Mesenchymal stem cell (MSC) with proliferation potential and migration ability to injured or inflammatory sites were recently demonstrated to alleviate pathological impairment and promote rehabilitation of alveolar epithelium in several ARDS models [6]. The mechanisms responsible for enhanced the alveolar epithelium repair include the possible trans-differentiation of MSC to form alveolar type II cells [7] and restorative paracrine effects of MSC synthesized growth factors [7]. However, the low levels of MSC engraftment after transplantation may indicate that their beneficial effects are more likely mediated via their secretion of soluble factors than a long-term presence in repaired tissue [8]. Previous reports have demonstrated that MSC conditioned medium (MSC-CM) improved cutaneous wound healing [7,9] and alveolar epithelial cells wound repair [10,11]. However, data supporting the role of MSC-CM in mediation of alveolar epithelial cells under septic conditions is absent and the signaling pathways involved in this repair process remain unknown.

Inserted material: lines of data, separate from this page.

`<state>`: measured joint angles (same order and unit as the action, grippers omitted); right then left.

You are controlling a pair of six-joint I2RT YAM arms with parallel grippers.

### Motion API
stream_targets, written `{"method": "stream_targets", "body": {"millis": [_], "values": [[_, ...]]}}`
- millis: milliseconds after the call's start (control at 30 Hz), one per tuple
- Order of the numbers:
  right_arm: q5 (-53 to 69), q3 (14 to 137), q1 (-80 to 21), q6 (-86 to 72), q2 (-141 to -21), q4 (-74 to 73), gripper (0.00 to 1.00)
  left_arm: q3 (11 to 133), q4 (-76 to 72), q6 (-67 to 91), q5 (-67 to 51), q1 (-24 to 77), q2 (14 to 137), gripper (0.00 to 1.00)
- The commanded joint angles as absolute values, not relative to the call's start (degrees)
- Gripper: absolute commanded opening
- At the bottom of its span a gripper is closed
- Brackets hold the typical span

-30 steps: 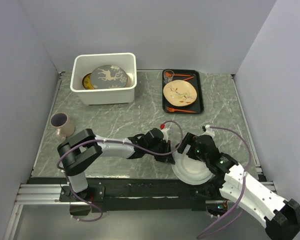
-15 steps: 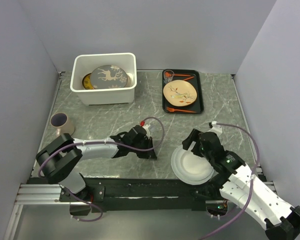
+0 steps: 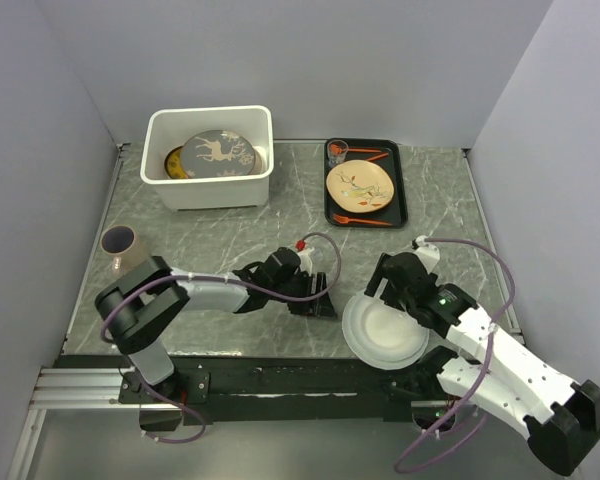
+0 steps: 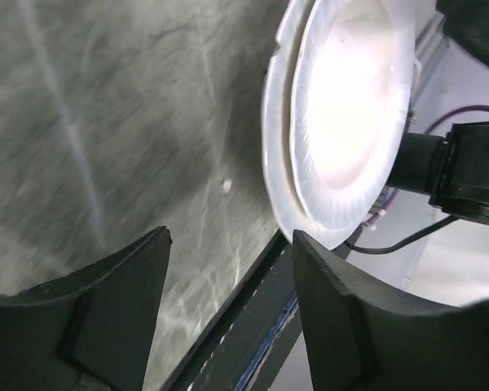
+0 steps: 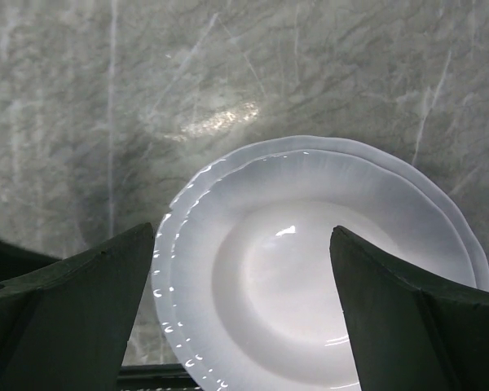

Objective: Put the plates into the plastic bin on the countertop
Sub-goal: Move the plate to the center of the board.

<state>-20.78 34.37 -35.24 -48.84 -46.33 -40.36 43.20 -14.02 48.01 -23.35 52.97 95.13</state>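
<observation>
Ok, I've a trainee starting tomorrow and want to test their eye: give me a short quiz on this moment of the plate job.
1. True or false: the plastic bin is empty.
2. Where are the white plates? A) in the bin B) on the black tray C) on the countertop, by its near edge
3. Fill in: the left hand and the right hand are both ____ (open/shut).
Key: 1 false, a dark deer plate lies in it; 2 C; 3 open, holding nothing.
</observation>
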Motion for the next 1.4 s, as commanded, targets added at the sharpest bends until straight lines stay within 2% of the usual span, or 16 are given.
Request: {"method": "stream_targets", "body": {"millis": [0, 167, 367, 467, 567, 600, 667, 933, 1367], "values": [[-21.36, 34.72, -35.51, -50.27, -43.77, -39.2, 0.96, 44.03, -28.55, 52.81, -32.32, 53.17, 99.66, 0.67], [-21.0, 34.19, -35.51, -50.1, -42.89, -38.67, 0.96, 45.88, -35.14, 55.19, -34.54, 54.14, 104.84, 0.63], [-20.83, 33.84, -35.51, -50.1, -42.72, -38.41, 0.97, 49.48, -36.38, 56.42, -34.72, 56.07, 109.68, 0.58], [-20.65, 33.4, -35.33, -49.84, -42.1, -38.06, 0.97, 50.88, -37.26, 57.3, -34.45, 56.69, 111.96, 0.51], [-20.57, 33.31, -35.42, -49.83, -41.75, -38.23, 0.97, 51.59, -36.65, 57.39, -33.49, 56.78, 113.37, 0.3], [-20.57, 33.31, -35.33, -49.75, -41.66, -38.15, 0.97, 51.59, -36.3, 57.31, -33.14, 56.78, 113.55, 0.14], [-20.57, 33.22, -35.33, -49.75, -41.05, -38.32, 0.97, 51.42, -34.37, 56.69, -31.56, 56.69, 113.21, 0.01], [-20.13, 33.05, -35.33, -49.39, -38.76, -37.62, 0.98, 43.6, -32.61, 56.34, -25.93, 53.62, 106.19, 0.01], [-13.1, 29.8, -35.33, -48.78, -39.64, -30.16, 0.98, 32.35, -24.08, 53.08, -20.48, 41.23, 97.47, 0.01]]}}
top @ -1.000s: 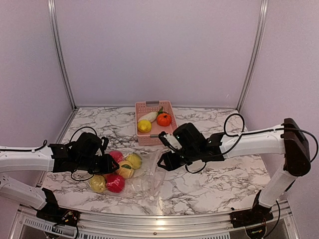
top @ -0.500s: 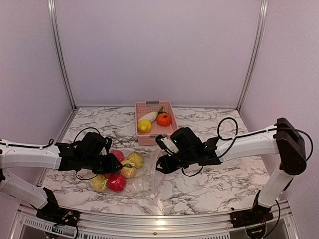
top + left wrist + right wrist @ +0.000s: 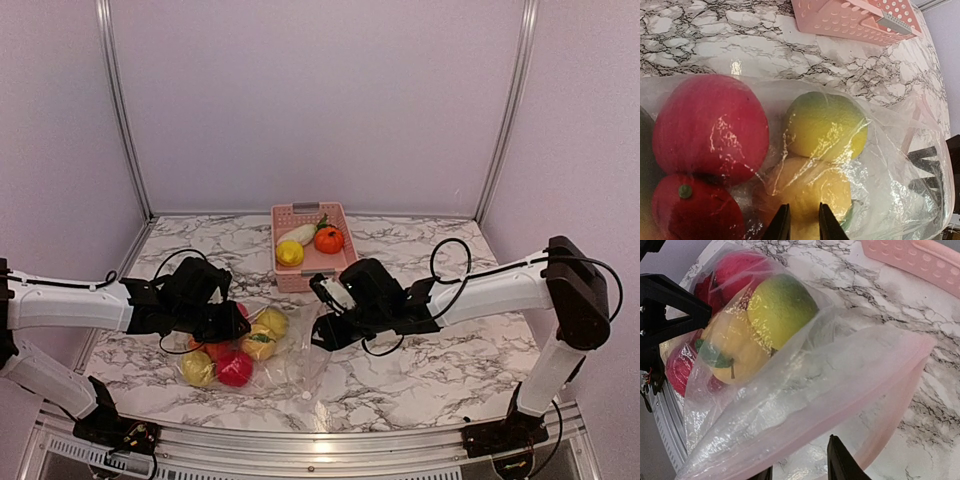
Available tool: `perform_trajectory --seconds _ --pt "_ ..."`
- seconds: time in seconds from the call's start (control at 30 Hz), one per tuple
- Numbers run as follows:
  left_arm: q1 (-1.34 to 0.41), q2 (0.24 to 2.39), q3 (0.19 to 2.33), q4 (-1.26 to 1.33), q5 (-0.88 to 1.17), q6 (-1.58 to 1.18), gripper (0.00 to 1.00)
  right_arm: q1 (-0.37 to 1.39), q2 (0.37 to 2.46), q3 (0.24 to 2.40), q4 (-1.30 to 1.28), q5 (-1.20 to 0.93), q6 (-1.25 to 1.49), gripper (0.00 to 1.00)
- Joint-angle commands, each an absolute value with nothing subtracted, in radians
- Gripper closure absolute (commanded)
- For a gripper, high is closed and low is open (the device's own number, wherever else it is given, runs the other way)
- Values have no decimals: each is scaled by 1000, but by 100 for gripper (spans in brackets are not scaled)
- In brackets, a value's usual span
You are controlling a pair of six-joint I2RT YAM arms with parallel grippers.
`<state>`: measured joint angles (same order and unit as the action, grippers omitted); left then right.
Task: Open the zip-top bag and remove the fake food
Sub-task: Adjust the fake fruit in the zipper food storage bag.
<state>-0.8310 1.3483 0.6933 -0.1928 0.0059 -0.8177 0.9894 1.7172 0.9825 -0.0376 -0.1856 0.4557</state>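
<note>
Clear crinkly zip-top bag (image 3: 840,390) is lying on marble tabletop (image 3: 420,370), holding glossy plastic fake food (image 3: 710,125); right hand (image 3: 800,466) half-open, straddling pink zip edge; left hand (image 3: 801,222) nearly closed, grip unclear; best pinching film only, not fruit

From above, the left pincer (image 3: 228,325) hides part of the zip-top bag (image 3: 300,365) and its fake food (image 3: 236,370). Both wrist views cut their fingers (image 3: 782,227) off at the bottom edge (whether they pinch film is unclear).
</note>
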Motion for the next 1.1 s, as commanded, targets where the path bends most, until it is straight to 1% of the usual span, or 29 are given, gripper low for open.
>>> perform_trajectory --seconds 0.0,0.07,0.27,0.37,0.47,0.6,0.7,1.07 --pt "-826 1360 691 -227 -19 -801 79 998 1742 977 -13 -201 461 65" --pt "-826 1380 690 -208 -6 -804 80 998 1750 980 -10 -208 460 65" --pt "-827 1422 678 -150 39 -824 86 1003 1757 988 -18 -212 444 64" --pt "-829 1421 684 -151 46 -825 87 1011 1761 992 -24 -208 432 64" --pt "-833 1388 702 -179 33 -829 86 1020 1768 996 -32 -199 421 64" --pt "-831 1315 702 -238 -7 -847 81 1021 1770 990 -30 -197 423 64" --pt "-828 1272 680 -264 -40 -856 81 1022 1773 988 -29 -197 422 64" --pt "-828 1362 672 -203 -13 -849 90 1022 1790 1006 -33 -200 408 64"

In this study, we investigated the signaling pathways used by MSC-CM in human alveolar epithelial A549 cells and primary human small airway epithelial cells (SAEC) under septic conditions to influence proliferation and migration, emphasizing the potential involvement of mitogen-activated protein kinase (MAPK). We found that MSC-CM activated Jun N-terminal kinase (JNK) and P38 MAPK in alveolar epithelial cells and confirmed that blocking JNK or P38 MAPK resulted in the inhibition of proliferation and migration. These data indicate that MSC promote epithelial cell repair through releasing a repertoire of paracrine factors via activation of JNK and P38 MAPK.
Materials and Methods
MSC isolation, culture, and characterization
Human umbilical cords (hUCs) were harvested after obtaining signed informed consent forms from three different human donors, according to the Ethical Guidelines for Research Involving Human Subjects or Human Tissue from Chinese People's Liberation Army Hospital. Human umbilical cord Wharton's jelly-derived MSC (hUC-MSC) were cultured and identified as previously described in our lab [12]. Briefly, hUCs were cut into 1 cm segments, and UC arteries, veins and amnion were removed. The gelatinous tissue was excised and minced into 0.5-1 mm3 pieces. Cells were released by treatment with 0.1% collagenase type II (Sigma-Aldrich, St, Louis, Mo, USA) for 16 h at 37°C. The cells were cultured in Dulbecco's modified Eagle's medium (DMEM) (Invitrogen Co., Carlsbad, USA) containing 10% fetal bovine serum (FBS). MSC at passages 3-5 were used in all the experiments.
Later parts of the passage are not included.